▶ [What is needed]
Copy the data exactly. Images are the one exception.

▶ [Supplied material]
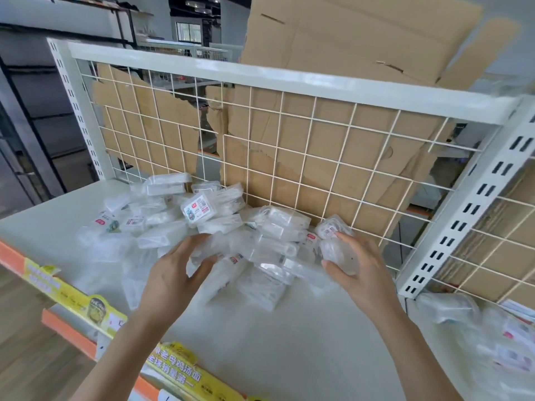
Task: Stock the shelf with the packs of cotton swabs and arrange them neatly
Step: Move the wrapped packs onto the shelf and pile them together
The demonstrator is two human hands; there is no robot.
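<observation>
We judge the arranging hardly begun: the packs of cotton swabs (199, 211) lie heaped on the shelf (275, 342), our left hand (170, 276) touches them with fingers (188, 243) apart, and our right hand (364, 270) clamps one pack (337, 251).

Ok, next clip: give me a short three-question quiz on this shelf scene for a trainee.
1. True or false: the packs of cotton swabs lie in neat rows on the shelf.
2. What stands behind the wire grid? A) cardboard B) glass C) a curtain
3. Which hand grips a clear pack near the grid?
Key: 1 false, they lie in a loose heap. 2 A. 3 the right hand.
</observation>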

▶ [Solution to the exercise]
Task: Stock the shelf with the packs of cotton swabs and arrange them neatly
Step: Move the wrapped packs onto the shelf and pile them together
The demonstrator is two human hands; there is no robot.
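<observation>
We judge the arranging hardly begun: the packs of cotton swabs (199, 211) lie heaped on the shelf (275, 342), our left hand (170, 276) touches them with fingers (188, 243) apart, and our right hand (364, 270) clamps one pack (337, 251).

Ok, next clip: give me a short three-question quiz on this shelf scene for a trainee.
1. True or false: the packs of cotton swabs lie in neat rows on the shelf.
2. What stands behind the wire grid? A) cardboard B) glass C) a curtain
3. Which hand grips a clear pack near the grid?
Key: 1 false, they lie in a loose heap. 2 A. 3 the right hand.
</observation>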

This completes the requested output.